Exercise objective
Go through the data below and return each line where the string "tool" appears.
>>>>
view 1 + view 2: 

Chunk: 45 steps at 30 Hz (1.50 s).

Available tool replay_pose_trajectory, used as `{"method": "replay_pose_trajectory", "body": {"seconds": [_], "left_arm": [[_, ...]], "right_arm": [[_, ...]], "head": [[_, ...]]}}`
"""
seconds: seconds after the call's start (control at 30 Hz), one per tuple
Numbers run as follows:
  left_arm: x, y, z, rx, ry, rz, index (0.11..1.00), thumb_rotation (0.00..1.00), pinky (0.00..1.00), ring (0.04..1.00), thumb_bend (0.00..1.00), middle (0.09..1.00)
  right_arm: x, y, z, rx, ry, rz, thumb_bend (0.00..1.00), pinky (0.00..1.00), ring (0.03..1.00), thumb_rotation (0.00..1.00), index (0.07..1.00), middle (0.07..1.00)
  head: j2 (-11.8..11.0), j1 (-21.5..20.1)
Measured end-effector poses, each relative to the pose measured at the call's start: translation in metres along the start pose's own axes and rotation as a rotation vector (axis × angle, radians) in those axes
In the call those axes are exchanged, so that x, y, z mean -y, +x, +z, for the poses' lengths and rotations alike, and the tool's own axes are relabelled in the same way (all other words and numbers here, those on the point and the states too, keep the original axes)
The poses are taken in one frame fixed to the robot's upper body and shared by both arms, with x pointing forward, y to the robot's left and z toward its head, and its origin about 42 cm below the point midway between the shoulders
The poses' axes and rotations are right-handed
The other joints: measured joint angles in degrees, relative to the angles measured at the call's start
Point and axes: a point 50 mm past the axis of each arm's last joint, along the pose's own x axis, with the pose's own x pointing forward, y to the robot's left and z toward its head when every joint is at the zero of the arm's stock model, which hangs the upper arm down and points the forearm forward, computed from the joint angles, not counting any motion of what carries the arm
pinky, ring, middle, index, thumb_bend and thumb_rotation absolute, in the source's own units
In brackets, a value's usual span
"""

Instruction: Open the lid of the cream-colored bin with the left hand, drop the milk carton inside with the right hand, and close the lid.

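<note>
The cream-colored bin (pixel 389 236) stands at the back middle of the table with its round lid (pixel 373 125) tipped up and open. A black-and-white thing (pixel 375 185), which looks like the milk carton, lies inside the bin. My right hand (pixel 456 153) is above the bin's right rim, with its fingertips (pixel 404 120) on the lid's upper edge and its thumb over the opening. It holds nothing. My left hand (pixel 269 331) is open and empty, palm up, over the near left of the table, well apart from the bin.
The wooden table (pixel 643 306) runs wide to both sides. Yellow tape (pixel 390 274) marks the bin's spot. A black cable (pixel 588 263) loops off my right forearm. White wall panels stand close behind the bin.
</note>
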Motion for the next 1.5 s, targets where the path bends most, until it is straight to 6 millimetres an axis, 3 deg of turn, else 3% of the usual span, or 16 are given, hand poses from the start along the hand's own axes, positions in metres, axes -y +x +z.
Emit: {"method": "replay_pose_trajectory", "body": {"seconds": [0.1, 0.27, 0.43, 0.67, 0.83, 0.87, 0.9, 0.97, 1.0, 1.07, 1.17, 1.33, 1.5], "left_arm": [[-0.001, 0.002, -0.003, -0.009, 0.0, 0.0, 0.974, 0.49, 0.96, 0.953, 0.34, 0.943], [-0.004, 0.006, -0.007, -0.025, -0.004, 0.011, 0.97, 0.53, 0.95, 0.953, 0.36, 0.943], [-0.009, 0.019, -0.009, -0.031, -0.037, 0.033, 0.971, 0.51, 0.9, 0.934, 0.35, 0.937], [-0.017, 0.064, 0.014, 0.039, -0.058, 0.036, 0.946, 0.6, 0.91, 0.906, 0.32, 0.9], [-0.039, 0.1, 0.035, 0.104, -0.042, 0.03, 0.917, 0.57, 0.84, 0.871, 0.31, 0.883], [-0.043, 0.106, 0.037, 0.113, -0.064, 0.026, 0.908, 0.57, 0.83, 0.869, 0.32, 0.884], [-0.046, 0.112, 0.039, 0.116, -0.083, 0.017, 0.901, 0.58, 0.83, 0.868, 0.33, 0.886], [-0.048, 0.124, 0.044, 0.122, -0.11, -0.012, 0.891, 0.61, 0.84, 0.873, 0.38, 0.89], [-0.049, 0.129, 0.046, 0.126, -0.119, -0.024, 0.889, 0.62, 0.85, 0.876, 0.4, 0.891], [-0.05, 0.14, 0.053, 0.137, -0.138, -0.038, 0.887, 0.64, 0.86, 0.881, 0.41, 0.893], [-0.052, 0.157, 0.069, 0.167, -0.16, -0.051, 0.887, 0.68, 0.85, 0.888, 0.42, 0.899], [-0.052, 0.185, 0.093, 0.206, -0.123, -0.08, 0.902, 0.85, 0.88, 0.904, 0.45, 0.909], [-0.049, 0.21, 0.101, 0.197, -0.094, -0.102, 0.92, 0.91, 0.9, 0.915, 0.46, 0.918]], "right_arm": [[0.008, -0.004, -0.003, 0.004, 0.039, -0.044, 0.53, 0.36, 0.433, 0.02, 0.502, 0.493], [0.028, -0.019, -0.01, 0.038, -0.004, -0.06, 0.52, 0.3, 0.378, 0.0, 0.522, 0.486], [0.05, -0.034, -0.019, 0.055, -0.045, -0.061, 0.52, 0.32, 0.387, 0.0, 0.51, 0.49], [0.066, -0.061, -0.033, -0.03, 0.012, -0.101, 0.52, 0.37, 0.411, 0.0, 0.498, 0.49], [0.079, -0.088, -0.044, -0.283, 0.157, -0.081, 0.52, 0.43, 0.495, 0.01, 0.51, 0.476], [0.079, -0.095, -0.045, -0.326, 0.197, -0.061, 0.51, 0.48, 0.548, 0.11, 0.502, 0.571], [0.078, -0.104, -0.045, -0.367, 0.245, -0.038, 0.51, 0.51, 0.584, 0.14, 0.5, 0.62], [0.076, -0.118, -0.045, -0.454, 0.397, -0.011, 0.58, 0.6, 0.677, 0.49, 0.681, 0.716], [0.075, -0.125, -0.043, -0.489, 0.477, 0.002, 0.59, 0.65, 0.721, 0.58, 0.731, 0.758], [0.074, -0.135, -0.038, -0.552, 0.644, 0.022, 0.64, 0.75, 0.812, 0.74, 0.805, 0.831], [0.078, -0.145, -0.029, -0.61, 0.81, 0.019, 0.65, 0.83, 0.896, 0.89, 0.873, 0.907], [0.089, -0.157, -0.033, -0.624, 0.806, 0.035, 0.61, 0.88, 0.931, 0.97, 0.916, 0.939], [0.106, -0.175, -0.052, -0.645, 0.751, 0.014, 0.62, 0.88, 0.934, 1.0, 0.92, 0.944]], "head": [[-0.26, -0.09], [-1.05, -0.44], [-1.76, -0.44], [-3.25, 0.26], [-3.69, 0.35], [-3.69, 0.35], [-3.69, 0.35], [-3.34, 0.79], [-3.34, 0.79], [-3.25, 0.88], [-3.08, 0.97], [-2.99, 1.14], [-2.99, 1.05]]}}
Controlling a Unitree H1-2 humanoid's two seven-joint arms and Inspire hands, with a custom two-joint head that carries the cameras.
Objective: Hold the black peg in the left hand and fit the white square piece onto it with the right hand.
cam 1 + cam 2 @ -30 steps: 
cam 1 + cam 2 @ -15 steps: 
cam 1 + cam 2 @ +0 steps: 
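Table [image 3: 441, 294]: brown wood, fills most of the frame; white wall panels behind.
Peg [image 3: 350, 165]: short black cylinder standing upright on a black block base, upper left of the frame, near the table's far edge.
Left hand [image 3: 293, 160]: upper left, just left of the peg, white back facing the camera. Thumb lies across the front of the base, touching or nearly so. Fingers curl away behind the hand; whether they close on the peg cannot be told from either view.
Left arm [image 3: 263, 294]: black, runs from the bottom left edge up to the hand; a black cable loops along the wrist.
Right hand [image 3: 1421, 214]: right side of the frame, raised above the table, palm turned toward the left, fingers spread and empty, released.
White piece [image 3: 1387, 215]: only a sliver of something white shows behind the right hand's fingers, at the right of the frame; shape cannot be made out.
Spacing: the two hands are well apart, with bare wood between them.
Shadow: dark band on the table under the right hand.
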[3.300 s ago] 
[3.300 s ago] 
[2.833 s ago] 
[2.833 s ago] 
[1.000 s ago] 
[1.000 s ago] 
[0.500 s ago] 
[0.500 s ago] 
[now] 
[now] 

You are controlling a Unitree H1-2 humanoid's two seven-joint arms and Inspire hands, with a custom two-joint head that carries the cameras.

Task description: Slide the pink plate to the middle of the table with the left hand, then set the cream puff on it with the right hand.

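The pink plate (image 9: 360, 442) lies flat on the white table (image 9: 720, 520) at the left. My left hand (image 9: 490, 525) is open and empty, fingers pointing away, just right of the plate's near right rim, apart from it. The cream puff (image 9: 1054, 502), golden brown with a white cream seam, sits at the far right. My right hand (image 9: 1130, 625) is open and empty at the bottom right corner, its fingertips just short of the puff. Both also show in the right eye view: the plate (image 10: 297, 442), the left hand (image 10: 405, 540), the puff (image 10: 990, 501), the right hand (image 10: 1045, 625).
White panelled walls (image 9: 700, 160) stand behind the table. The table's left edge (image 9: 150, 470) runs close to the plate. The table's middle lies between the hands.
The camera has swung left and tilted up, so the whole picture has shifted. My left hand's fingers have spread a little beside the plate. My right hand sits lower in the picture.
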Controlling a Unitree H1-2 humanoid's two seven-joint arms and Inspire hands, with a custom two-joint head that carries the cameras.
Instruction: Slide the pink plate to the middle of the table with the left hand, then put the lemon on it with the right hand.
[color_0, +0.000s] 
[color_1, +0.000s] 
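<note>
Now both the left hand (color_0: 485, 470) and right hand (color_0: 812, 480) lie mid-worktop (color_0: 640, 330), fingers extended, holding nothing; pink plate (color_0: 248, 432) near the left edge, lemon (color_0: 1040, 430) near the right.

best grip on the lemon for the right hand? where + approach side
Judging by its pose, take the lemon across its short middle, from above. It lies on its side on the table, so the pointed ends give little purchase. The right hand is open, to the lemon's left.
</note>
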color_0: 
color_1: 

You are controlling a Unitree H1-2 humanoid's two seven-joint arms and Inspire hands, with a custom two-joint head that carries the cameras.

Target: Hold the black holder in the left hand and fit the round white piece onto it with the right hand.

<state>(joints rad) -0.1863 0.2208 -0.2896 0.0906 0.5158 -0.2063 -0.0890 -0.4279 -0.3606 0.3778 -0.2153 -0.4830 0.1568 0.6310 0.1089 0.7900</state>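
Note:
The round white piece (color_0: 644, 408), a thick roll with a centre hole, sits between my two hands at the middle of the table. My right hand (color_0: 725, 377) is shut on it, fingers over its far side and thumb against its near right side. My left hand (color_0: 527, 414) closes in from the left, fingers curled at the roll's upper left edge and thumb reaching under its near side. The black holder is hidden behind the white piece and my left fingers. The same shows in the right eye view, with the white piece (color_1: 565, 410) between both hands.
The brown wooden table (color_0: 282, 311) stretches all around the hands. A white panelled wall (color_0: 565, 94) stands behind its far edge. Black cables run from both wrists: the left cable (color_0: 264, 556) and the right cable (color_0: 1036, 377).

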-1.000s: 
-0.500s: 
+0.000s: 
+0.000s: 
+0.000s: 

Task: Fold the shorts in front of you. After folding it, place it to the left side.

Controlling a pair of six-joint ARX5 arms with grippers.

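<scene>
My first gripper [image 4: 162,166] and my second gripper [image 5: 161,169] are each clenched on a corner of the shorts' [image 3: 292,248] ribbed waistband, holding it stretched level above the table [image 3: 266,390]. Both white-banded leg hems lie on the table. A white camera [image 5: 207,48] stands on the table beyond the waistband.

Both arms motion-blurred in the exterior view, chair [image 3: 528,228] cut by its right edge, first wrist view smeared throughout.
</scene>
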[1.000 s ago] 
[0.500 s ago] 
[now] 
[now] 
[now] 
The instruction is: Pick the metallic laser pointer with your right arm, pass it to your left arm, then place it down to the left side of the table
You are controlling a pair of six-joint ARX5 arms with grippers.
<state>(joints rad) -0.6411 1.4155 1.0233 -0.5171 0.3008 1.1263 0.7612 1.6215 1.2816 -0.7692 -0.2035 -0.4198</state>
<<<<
Written reply
Available tool replay_pose_trajectory, used as `{"method": "replay_pose_trajectory", "body": {"seconds": [_], "left_arm": [[_, ...]], "right_arm": [[_, ...]], "head": [[_, ...]]}}`
In the call those axes are exchanged, so that x, y, z mean -y, +x, +z, for the poses' lengths and rotations alike, and the tool's own axes are relabelled in the same way (all other words and numbers here, those on the point and the states too, keep the original axes)

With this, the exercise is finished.